In simple words, Dimensionality Reduction refers to reducing dimensions or features so that we can get a more interpretable model, and improves the performance of the model.

There are basically three reasons for Dimensionality reduction:

**Visualization****Interpretability****Time and Space Complexity**

**Let’s understand this with an example:**

Imagine we have worked on an **MNIST **dataset that contains **28 × 28** images and when we convert images to features we get 784 features.

If we try to think of each feature as one dimension, then how can we think of 784 dimensions in our mind?

We are not able to visualize the scattering of points of 784 dimensions.

**That is the first reason why Dimensionality Reduction is Important!**

Let’s say you are a data scientist and you have to explain your model to clients who do not understand Machine Learning, how will you make them understand the working of 784 features or dimensions.

In simple language, how we interpret the model to the clients.

**That is the second reason why Dimensionality Reduction is Important!**

Let’s say you are working for an internet-based company where the output of something must be in milliseconds or less than that, so “Time complexity” and “Space Complexity” matter a lot.

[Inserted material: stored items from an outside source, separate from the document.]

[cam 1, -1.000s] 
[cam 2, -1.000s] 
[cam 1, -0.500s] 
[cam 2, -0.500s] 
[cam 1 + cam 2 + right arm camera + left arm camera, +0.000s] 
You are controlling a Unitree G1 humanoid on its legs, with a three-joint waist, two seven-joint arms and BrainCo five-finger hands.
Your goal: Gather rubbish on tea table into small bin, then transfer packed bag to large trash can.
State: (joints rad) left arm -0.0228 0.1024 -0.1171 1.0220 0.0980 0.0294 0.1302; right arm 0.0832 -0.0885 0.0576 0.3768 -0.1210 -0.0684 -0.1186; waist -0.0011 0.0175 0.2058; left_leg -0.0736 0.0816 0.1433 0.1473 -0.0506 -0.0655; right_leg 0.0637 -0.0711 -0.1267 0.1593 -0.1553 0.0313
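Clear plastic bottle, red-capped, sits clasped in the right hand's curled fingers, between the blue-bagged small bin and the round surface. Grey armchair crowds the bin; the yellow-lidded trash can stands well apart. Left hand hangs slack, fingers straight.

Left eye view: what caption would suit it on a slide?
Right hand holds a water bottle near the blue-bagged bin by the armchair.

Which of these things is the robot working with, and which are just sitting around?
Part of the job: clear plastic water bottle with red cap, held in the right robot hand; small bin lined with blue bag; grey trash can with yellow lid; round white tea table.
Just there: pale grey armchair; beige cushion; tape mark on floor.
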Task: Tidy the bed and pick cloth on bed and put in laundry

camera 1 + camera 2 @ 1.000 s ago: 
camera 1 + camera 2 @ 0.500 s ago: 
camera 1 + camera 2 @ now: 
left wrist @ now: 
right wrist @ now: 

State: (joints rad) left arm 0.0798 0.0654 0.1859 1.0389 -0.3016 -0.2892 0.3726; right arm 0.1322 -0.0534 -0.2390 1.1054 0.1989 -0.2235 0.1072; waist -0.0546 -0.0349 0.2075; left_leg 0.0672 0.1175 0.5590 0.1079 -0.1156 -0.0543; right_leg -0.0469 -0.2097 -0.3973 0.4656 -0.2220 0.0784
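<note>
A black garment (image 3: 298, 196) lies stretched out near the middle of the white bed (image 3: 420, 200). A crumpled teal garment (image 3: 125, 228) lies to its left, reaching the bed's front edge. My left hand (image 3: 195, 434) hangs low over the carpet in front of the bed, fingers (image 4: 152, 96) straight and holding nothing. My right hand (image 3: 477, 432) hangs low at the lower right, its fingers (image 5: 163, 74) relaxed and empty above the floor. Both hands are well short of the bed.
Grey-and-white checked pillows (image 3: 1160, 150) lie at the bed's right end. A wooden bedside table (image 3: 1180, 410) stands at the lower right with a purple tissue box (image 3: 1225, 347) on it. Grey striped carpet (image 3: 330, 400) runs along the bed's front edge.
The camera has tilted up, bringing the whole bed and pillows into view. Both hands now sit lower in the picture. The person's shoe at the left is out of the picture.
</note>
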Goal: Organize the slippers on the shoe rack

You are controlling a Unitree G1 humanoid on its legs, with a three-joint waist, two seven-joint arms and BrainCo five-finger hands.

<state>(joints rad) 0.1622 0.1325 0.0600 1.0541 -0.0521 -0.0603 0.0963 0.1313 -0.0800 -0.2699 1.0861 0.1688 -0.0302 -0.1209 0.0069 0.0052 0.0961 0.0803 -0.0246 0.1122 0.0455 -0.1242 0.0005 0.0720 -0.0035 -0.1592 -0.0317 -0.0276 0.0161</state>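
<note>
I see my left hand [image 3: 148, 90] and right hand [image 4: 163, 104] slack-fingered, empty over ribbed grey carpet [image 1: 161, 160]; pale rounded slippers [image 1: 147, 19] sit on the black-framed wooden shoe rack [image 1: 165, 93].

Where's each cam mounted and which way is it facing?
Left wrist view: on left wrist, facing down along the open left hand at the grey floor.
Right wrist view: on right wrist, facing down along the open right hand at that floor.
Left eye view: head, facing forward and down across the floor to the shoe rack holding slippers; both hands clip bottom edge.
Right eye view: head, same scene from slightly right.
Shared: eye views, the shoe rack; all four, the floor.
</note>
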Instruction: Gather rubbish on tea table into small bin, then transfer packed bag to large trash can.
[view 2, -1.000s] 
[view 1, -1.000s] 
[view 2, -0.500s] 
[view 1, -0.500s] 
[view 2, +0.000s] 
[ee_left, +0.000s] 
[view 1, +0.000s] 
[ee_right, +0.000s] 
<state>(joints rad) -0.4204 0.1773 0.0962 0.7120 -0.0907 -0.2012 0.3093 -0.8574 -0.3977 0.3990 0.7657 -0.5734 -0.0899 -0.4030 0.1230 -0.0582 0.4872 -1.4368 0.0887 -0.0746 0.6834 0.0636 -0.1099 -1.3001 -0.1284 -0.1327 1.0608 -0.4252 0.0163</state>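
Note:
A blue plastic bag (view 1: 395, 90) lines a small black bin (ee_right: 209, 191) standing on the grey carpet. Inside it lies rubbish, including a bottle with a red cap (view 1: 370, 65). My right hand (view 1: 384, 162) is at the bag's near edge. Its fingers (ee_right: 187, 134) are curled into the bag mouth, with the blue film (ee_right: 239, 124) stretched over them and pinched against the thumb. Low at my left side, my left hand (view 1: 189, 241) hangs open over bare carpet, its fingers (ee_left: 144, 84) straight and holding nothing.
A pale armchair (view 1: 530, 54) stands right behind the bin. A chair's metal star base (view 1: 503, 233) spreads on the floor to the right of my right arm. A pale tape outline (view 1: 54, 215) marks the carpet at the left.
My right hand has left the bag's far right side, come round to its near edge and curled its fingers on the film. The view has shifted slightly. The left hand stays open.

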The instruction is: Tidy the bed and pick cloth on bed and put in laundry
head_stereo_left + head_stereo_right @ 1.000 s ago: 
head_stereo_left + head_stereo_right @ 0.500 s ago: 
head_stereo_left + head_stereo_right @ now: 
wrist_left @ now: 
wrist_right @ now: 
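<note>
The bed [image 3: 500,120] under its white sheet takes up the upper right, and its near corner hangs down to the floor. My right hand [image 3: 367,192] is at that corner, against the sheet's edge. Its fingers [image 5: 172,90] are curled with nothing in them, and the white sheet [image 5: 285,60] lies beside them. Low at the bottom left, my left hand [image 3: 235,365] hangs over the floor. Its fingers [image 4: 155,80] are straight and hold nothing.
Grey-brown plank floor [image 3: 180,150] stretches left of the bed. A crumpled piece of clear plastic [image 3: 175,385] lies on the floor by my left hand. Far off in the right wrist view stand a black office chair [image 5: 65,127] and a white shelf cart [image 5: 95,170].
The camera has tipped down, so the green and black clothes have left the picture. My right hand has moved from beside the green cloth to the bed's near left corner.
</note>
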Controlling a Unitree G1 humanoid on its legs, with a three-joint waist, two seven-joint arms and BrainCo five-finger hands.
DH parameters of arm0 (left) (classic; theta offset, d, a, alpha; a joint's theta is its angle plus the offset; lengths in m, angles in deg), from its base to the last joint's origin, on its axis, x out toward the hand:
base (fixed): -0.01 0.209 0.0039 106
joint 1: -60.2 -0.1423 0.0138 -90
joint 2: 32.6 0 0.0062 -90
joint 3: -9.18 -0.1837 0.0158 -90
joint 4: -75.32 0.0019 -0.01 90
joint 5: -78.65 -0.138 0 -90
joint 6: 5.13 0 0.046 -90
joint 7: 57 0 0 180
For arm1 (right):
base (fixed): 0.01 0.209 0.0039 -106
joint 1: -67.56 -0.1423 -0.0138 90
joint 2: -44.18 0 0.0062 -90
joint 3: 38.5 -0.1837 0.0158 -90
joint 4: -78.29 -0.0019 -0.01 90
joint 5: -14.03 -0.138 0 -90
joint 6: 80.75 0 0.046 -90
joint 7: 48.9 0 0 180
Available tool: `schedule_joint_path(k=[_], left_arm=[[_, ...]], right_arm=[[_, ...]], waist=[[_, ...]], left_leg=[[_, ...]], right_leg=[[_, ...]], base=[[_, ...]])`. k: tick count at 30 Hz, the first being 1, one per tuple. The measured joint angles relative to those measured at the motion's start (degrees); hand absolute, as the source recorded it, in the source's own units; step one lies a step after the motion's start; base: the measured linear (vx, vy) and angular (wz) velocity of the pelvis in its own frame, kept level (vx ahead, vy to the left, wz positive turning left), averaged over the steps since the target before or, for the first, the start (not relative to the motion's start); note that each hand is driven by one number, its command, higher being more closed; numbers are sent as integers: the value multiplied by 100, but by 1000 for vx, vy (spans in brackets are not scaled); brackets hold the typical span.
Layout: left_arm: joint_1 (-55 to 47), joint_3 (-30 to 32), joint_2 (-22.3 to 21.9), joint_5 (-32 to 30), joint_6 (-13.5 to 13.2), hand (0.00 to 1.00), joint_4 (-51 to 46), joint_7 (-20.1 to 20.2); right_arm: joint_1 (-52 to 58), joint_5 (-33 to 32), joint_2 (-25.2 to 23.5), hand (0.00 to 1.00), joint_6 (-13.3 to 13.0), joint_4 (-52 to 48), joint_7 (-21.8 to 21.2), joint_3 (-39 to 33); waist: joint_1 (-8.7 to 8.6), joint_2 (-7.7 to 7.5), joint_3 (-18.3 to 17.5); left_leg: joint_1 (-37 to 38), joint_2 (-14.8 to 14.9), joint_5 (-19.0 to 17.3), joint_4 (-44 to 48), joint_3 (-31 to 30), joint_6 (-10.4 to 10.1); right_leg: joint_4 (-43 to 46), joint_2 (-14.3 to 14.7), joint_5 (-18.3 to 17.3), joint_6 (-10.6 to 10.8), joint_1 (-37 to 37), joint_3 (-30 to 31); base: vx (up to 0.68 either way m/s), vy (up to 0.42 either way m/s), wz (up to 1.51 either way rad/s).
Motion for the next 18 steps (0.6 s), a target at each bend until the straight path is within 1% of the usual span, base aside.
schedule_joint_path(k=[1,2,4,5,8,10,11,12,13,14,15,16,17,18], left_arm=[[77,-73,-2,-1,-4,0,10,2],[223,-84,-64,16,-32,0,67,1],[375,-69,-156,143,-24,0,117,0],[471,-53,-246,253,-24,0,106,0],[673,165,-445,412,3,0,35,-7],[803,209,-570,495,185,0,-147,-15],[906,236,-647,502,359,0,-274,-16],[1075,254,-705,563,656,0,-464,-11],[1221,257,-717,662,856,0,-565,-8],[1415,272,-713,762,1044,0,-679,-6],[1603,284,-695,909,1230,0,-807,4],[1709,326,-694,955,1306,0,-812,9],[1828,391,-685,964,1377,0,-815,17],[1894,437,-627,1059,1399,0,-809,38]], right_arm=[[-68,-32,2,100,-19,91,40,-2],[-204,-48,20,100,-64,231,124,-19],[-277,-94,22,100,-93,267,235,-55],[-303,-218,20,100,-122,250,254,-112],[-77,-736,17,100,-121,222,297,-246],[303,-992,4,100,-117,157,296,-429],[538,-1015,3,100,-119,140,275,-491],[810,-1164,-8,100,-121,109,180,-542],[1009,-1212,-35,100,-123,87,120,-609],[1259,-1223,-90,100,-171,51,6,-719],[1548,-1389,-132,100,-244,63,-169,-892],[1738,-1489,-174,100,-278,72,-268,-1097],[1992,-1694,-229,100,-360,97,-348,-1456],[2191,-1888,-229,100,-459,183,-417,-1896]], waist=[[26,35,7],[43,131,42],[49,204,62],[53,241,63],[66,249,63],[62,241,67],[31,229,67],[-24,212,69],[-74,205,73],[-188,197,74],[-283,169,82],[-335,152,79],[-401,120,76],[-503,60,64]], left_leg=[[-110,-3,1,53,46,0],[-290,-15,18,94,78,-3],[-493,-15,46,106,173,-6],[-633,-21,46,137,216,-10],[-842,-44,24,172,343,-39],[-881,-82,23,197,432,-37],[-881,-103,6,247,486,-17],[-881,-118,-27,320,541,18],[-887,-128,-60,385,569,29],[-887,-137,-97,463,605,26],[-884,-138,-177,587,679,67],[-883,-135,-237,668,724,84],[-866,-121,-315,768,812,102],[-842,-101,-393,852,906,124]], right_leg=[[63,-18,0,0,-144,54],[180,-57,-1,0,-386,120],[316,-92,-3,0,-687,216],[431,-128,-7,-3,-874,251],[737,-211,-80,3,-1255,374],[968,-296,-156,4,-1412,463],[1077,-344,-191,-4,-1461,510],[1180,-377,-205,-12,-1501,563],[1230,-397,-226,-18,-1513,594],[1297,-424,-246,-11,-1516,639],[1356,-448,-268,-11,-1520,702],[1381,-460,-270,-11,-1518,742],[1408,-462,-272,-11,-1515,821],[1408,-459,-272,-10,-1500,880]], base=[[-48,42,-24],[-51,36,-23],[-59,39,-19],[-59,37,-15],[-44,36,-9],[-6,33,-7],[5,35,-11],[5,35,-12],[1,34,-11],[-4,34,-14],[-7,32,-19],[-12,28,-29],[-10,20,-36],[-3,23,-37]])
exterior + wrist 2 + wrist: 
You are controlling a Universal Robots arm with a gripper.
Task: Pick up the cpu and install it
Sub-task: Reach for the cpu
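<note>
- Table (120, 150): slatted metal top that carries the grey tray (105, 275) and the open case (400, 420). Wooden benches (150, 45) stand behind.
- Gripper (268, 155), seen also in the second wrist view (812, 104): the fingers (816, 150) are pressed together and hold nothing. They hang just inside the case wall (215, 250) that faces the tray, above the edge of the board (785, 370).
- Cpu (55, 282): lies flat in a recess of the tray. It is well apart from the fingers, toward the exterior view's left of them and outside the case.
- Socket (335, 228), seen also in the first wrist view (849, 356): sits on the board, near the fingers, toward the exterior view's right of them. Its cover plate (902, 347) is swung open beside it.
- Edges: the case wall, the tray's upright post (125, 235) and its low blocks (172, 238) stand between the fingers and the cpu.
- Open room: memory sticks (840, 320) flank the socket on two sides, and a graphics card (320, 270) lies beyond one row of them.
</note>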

More features need more Time which these types of companies can’t afford.

**That is the third reason why Dimensionality Reduction is Important!**

PCA stands for **Principal Component analysis**. It is a dimensionality reduction technique that summarizes a large set of correlated variables (basically high dimensional data) into a smaller number of representative variables, called the Principal Components, that explains most of the variability of the original set i.e, not losing that much of the information.

PCA is a **deterministic algorithm **in which we have not any parameters to initialize and it doesn’t have a problem of local minima, like most of the machine learning algorithms has.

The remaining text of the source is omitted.